YOUR GOAL
Examine each line of the data, and copy the ones containing "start".
-- RECORDS SHOWN follows --
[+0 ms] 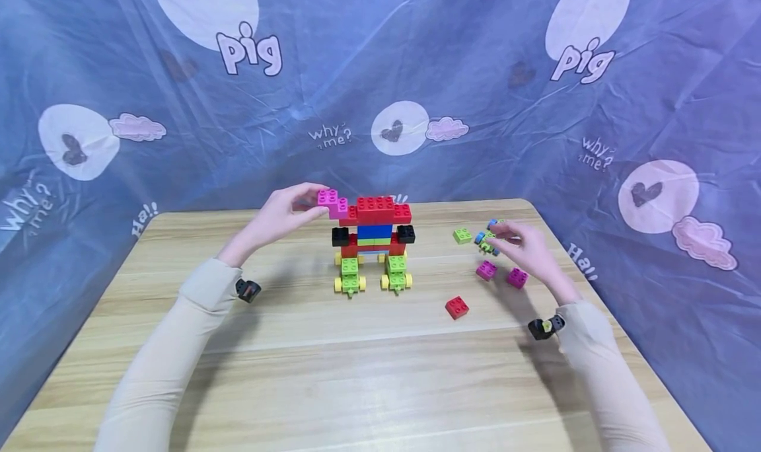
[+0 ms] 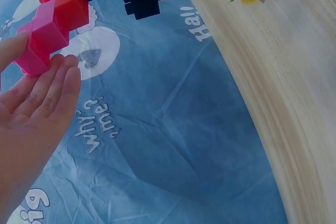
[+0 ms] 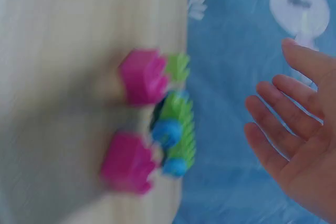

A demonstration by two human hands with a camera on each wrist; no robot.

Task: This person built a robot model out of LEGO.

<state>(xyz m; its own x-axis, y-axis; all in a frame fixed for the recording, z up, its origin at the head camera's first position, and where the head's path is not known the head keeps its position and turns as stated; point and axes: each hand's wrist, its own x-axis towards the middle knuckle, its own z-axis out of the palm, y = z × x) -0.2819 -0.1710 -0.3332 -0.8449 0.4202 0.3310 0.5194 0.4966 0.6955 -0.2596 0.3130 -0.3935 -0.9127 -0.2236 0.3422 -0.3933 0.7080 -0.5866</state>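
Observation:
A figure of toy building bricks (image 1: 374, 231) stands upright on the table, with red, blue and black bricks above green legs on yellow wheels. Two stepped pink bricks (image 1: 338, 209) jut from its upper left side. My left hand (image 1: 275, 215) pinches the outer pink brick (image 2: 32, 56), thumb on one face and fingers on the opposite one. On the right, my right hand (image 1: 526, 246) hovers over loose bricks, its fingers spread and slightly bent with nothing between them. Close by it lies a green wheeled base (image 1: 485, 242) with blue wheels, partly hidden by that hand in the head view.
Two magenta bricks (image 1: 486, 270) lie below the right hand. A light green brick (image 1: 462, 236) is farther back, and a red brick (image 1: 457, 307) sits nearer the front. Behind the wooden table (image 1: 357, 386) hangs a blue printed cloth (image 1: 333, 55).

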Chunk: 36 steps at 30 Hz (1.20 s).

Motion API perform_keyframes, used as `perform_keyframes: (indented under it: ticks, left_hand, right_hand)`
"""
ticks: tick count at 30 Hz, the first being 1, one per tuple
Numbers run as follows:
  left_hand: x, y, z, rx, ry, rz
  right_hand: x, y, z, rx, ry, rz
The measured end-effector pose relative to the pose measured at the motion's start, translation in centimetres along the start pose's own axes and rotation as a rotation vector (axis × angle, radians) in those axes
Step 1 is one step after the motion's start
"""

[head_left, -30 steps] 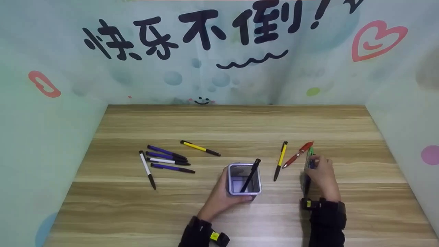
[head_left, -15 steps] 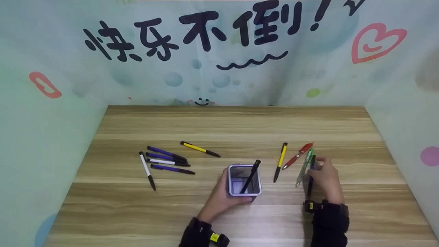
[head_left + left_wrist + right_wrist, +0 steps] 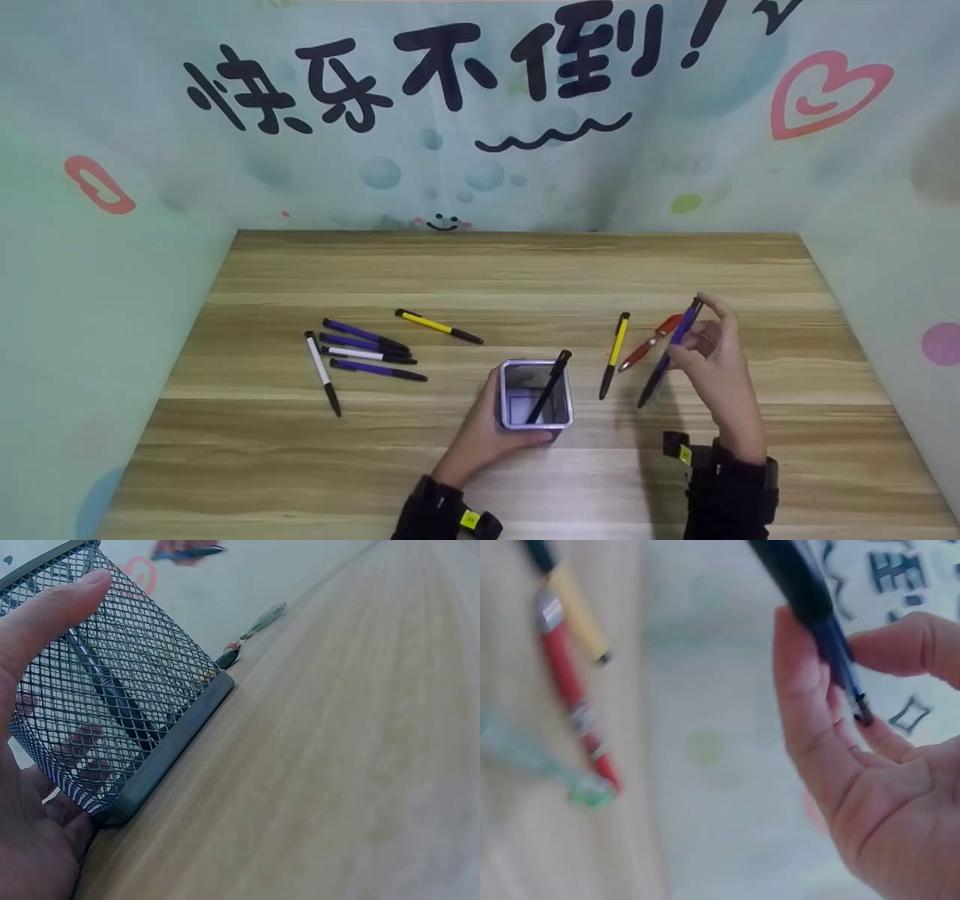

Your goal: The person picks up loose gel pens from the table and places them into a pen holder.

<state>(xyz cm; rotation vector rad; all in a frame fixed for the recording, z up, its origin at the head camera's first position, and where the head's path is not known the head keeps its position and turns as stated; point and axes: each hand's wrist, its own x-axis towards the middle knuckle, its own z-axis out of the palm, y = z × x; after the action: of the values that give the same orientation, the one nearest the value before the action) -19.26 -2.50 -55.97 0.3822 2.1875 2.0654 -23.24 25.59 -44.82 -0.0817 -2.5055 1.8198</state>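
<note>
My left hand [image 3: 484, 439] grips a square metal mesh pen holder [image 3: 535, 363] by its side, thumb along the near wall. One black pen [image 3: 551, 382] leans inside it. In the left wrist view the holder's mesh wall [image 3: 150, 652] shows with its base at the tabletop. To the right, my right hand [image 3: 724, 375] pinches a blue pen [image 3: 682, 330] with a black grip, raised and slanting, its black tip pointing down. Beneath it lie a red pen [image 3: 637, 354] and a clear green pen [image 3: 532, 754], the latter mostly hidden in the head view.
A yellow pen [image 3: 616, 349] lies between the holder and the red pen. On the left of the wooden table [image 3: 480, 270] are several blue pens [image 3: 375, 369], two white pens [image 3: 319, 364] and another yellow pen [image 3: 435, 322]. A printed cloth backdrop [image 3: 337, 180] surrounds the table.
My right hand has lifted the blue pen off the table beside the green pen, raising it and tilting its top away. My left hand and the pen holder have stayed in place.
</note>
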Motion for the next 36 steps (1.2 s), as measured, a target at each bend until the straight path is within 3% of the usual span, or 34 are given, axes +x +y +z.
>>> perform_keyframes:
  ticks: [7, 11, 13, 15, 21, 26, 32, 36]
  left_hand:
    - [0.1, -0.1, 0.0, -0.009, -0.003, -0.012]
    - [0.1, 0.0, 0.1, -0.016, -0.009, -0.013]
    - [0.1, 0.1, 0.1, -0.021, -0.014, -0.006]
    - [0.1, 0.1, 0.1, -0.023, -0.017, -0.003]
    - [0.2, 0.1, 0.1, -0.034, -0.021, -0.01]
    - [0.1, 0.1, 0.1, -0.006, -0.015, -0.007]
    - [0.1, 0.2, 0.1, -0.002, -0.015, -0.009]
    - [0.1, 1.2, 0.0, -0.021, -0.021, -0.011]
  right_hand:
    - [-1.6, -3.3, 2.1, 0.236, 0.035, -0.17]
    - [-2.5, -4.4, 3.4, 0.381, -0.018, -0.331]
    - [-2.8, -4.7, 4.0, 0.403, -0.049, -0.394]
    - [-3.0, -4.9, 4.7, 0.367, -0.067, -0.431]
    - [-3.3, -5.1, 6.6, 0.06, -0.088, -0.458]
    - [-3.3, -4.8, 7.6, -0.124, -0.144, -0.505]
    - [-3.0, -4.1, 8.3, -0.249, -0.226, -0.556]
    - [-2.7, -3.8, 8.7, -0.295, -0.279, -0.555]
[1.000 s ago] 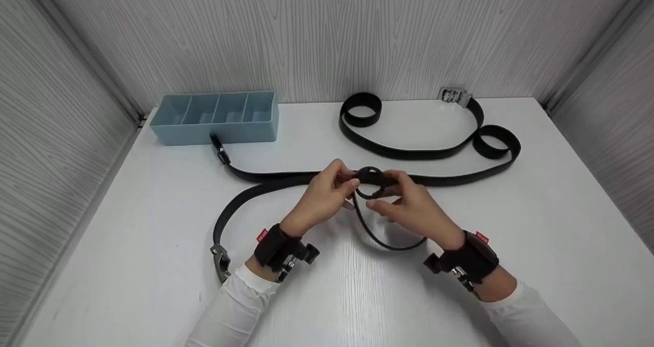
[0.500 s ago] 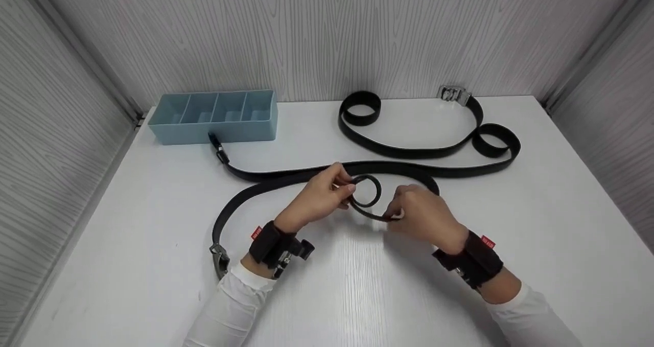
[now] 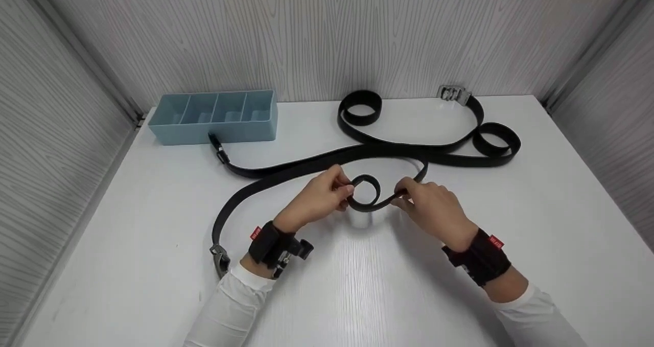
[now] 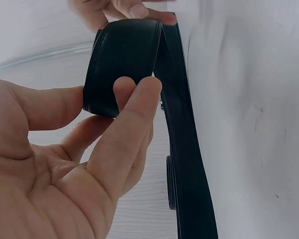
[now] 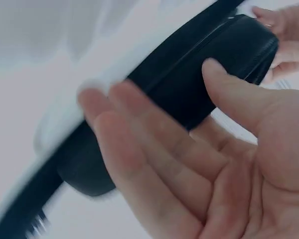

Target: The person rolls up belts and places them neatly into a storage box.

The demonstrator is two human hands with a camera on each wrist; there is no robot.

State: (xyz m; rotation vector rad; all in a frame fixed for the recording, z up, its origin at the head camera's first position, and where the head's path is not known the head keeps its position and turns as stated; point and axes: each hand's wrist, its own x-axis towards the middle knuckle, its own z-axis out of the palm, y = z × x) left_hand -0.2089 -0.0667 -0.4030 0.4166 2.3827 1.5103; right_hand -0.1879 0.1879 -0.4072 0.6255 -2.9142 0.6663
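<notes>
My left hand pinches the small rolled end of a black belt between thumb and fingers, above the middle of the table. In the left wrist view, the rolled belt shows its broad, stitched face. To the right, my right hand pinches the same belt where it leaves the roll, thumb on one face and fingers on the other. From there the strap bends back and runs left along the table to a metal buckle beside the left sleeve.
A second black belt has its buckle by a light blue divided box and a coil at right. Behind lies a third belt with a silver buckle. A wall stands behind the table.
My right hand has left the roll, taken the strap nearer me, then moved up and right with it. The straps behind have slid back against the third belt. The left hand stays nearly still.
</notes>
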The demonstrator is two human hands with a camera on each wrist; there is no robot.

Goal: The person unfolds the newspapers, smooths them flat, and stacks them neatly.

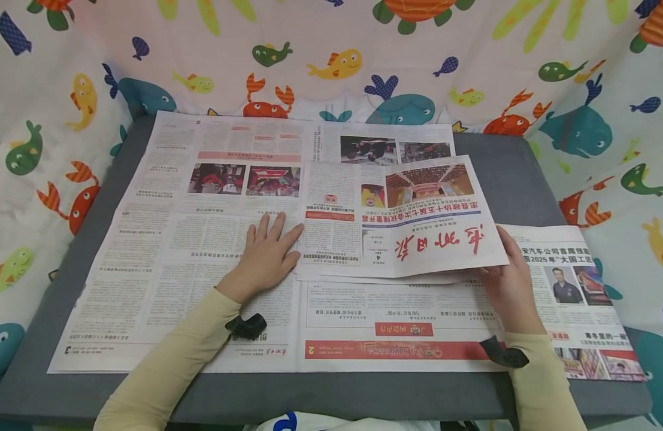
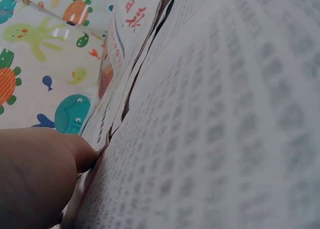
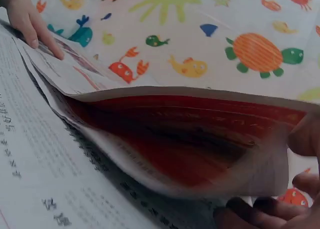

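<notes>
A large newspaper (image 1: 202, 269) lies spread out on the grey table. On its right half sits a smaller folded newspaper (image 1: 331, 251) with red title characters. My left hand (image 1: 268, 257) rests on the spread sheet with its fingers apart, the index finger and thumb at the folded paper's left edge. My right hand (image 1: 509, 287) pinches the folded paper's lower right corner, thumb on top and fingers beneath. In the right wrist view the folded paper's layers (image 3: 200, 134) gape apart, showing a red inside page. The left wrist view has part of the left hand (image 2: 40, 174) close to the stacked edges.
Another newspaper (image 1: 574, 299) with photos lies at the table's right side, partly under the right forearm. The grey table (image 1: 503, 167) shows around the papers. A curtain (image 1: 320, 36) printed with sea animals hangs behind and at both sides.
</notes>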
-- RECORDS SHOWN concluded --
EXERCISE RESULT
The measured end-effector pose relative to the pose measured at the motion's start, translation in centimetres along the start pose's own axes and rotation as a rotation vector (axis × angle, radians) in those axes
Step 1 is one step after the motion's start

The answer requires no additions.